Source data: Begin
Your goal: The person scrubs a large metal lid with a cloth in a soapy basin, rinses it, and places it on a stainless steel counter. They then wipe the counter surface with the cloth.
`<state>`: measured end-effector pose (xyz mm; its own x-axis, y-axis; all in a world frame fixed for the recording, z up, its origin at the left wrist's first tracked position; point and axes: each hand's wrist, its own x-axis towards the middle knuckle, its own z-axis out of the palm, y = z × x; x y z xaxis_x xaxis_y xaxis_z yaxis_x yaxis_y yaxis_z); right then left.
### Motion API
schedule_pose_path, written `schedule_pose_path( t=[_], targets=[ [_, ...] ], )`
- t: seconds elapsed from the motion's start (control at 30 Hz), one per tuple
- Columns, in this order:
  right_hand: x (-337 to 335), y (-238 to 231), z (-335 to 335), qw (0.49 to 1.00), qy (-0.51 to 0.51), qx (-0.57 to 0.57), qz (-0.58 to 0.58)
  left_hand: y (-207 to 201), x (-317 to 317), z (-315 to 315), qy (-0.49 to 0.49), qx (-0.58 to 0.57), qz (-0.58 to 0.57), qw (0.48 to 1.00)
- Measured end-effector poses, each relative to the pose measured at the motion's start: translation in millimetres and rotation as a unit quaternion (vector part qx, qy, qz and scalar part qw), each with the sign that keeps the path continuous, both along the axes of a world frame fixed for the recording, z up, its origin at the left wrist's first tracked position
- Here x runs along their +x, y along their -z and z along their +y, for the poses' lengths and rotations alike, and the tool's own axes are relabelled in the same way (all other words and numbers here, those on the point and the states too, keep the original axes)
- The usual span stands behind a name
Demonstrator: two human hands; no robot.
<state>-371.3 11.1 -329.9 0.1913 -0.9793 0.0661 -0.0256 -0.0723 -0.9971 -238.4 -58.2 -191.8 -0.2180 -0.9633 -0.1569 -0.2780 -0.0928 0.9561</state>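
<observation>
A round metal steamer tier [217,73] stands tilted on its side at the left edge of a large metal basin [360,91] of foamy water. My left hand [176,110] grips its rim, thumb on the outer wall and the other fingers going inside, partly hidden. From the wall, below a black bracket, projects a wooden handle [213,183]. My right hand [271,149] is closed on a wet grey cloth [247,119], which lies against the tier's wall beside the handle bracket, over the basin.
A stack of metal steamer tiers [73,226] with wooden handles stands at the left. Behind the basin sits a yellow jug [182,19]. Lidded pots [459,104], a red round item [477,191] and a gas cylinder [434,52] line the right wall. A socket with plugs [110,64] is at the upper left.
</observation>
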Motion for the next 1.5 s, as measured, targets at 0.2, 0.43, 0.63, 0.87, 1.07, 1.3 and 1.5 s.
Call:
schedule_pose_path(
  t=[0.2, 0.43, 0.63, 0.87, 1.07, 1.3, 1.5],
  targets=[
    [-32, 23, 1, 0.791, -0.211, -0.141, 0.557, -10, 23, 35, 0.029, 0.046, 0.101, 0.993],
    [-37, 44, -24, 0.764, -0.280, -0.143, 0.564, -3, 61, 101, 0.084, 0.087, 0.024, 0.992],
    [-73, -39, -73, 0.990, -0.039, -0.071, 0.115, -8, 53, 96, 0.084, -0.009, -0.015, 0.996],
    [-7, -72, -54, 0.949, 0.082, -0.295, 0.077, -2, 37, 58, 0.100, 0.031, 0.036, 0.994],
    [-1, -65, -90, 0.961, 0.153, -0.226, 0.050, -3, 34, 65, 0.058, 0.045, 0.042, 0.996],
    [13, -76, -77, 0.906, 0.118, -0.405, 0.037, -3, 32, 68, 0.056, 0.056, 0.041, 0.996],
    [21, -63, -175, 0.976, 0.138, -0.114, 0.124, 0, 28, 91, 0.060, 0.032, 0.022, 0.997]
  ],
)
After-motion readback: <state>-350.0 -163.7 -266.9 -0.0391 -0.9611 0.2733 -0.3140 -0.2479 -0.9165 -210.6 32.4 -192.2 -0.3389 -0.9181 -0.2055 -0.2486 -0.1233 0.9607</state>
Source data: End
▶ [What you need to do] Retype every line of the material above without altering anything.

▶ [Output]
Your goal: The person scrubs a large metal lid with a cloth in a soapy basin, rinses it, and places it on a stainless steel counter. They then wipe the counter surface with the cloth.
`<state>`: measured end-effector pose (xyz mm; its own x-axis, y-axis; all in a world frame fixed for the recording, z up, its origin at the left wrist's first tracked position; point and axes: each hand's wrist, its own x-axis towards the middle knuckle, its own z-axis out of the palm, y = z × x; x y z xaxis_x xaxis_y xaxis_z yaxis_x yaxis_y yaxis_z); right then left.
### Motion API
schedule_pose_path, written `schedule_pose_path( t=[_], targets=[ [_, ...] ], )`
- t: seconds elapsed from the motion's start (control at 30 Hz), one per tuple
- Columns, in this order:
  right_hand: x (-337 to 335), y (-238 to 231), z (-335 to 335), qw (0.49 to 1.00), qy (-0.51 to 0.51), qx (-0.57 to 0.57), qz (-0.58 to 0.58)
  left_hand: y (-207 to 201), x (-317 to 317), z (-315 to 315), qy (-0.49 to 0.49), qx (-0.58 to 0.57), qz (-0.58 to 0.57), qw (0.48 to 1.00)
- Measured end-effector poses, each relative to the pose measured at the motion's start: translation in millimetres and rotation as a unit quaternion (vector part qx, qy, qz and scalar part qw), each with the sign that keeps the path continuous, both along the axes of a world frame fixed for the recording, z up, its origin at the left wrist's first tracked position
- Here x runs along their +x, y along their -z and z along their +y, for the poses' lengths and rotations alike, and the tool's own axes are relabelled in the same way (all other words and numbers here, those on the point and the states too, keep the original axes)
- The usual span stands behind a name
Demonstrator: two human hands; no robot.
<state>-371.3 11.1 -329.9 0.1913 -0.9793 0.0661 -0.0256 -0.0723 -0.9971 -238.4 -58.2 -191.8 -0.2180 -0.9633 -0.1569 -0.2780 -0.0928 0.9561</state>
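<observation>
A round metal steamer tier [217,73] stands tilted on its side at the left edge of a large metal basin [360,91] of foamy water. My left hand [176,110] grips its rim, thumb on the outer wall and the other fingers going inside, partly hidden. From the wall, below a black bracket, projects a wooden handle [213,183]. My right hand [271,149] is closed on a wet grey cloth [247,119], which lies against the tier's wall beside the handle bracket, over the basin.
A stack of metal steamer tiers [73,226] with wooden handles stands at the left. Behind the basin sits a yellow jug [182,19]. Lidded pots [459,104], a red round item [477,191] and a gas cylinder [434,52] line the right wall. A socket with plugs [110,64] is at the upper left.
</observation>
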Motion for the next 1.5 s, as measured, targets at 0.2, 0.43, 0.63, 0.87, 1.07, 1.3 and 1.5 s.
Call:
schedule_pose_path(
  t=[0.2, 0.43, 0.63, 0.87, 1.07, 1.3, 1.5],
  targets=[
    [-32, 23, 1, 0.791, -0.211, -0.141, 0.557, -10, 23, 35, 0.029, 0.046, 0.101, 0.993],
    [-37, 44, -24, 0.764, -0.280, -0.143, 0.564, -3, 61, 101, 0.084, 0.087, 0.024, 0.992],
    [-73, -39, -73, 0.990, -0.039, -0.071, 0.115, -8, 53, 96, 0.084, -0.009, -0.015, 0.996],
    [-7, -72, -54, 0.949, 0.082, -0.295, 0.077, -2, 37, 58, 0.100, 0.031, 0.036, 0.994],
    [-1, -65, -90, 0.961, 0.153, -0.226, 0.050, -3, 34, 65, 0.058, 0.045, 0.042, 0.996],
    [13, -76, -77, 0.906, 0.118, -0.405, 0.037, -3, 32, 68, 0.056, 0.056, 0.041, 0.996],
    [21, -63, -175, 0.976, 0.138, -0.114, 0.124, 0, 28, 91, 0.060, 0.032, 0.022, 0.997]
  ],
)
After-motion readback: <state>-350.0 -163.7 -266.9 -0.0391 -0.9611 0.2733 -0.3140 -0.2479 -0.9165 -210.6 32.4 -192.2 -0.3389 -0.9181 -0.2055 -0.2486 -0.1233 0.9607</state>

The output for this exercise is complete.